Nothing's ringing anymore in some offices around the country. The combination of an ailing economy, dwindling cash from fewer film shoots and a drop in tax revenues has shuttered several commissions.
Closings or significant cutbacks have come in Ohio, Massachusetts, Michigan, Wisconsin, Colorado, Arizona, St. Louis and Orlando. Closer to home, Dallas and Fort Worth severed their joint commission in another funding shakeup in 2002. The prior year, the state said Dallas had pulled in an estimated $75 million in film productions, compared to $117 million for Austin and $18 million for Houston. (Ferguson says Houston figures the revenues far more conservatively than the state.)

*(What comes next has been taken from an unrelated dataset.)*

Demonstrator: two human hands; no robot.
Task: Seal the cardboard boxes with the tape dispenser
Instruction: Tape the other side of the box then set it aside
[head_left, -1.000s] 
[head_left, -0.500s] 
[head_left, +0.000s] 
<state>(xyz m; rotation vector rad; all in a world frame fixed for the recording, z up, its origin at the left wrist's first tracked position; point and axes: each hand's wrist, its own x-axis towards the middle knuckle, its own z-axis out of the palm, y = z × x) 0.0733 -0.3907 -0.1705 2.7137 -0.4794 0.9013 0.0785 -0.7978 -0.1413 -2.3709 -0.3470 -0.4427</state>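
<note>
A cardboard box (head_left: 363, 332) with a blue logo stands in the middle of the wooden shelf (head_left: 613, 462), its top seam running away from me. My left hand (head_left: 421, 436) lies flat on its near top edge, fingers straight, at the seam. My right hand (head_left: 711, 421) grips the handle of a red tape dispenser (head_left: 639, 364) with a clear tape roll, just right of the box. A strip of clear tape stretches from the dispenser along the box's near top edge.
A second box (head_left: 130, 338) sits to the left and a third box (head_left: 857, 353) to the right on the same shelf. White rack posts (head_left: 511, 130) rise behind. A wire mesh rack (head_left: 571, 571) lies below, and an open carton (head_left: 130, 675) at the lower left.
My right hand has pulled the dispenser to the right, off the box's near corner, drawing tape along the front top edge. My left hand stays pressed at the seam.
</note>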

Ferguson knows the budget stresses well. His job as an assistant in the commission was cut in 1991 when then-mayor Kathy Whitmire ordered the convention bureau to trim expenses during a city fiscal crisis. The commission director wound up leaving instead, and Ferguson soon returned as the director. His office's budget is financed by a portion of the hotel room tax proceeds.
Today, Houston is back wrestling with projected shortfalls of several million dollars, although there have been no calls for paring back the commission's $341,000 annual budget.
"If Rick is successful in booking one film, it pays that 341 back tenfold," says Jordy Tollett, head of the convention bureau. "And he's better than that, with a good array of relationships. It's a very wise investment."
As for the film commission's efforts, Vaughan and several others interviewed lauded Ferguson's abilities. "You talk to other people from other states and from L.A., and you get a sense that we're even luckier than we thought to have him and the commission," he says. "They're an extra team you have working for you."
Some other regions have been lobbying to increase incentives for filmmakers, although battered governmental budgets are unlikely to yield to more discounts. New Mexico has a relatively new program that actually makes the state an investor in films that shoot there and use local workers.
Ferguson would welcome more help in attracting projects. He's also eager to be rid of the disincentives, such as the marathon street work that has shooed off films with urban settings. "It has made it a little difficult, unless the scripts have got something to do with road construction," he says through a wince.
Movie studio representatives were mute about Houston and its problems. A former crewman for a film shot in Houston two years ago lauded the cooperation he experienced here, but says that's expected at any location.
"Houston shouldn't beat itself up about the situation," the film staffer says. "There's nothing particularly attractive about Houston -- or bad, for that matter. These are financial decisions. Until the finances change, the situation isn't going to change."
Ferguson feels that, just like Hollywood's ever-shifting preferences from comedies to musicals and war films to horror, the major productions will be heading back eventually.
"Anybody who has been around for a long time realizes that the film and video [industries] are very cyclical," he says. "In all aspects -- story lines, talent and more -- everything is cyclical."
Ferguson likes to cooperate with other film offices, realizing that his commission occasionally needs reciprocal help for a local project. But he admits that some of the requests, like a certain call from Winnipeg, are hard to endure.
The makers of the Enron movie, which had turned down Houston as a location, had a request for him: Could he send some Texas license plates, so the movie would be more authentic?
"Every time you put a stamp on something and send it off to Canada," he says, "it kind of hurts a little bit."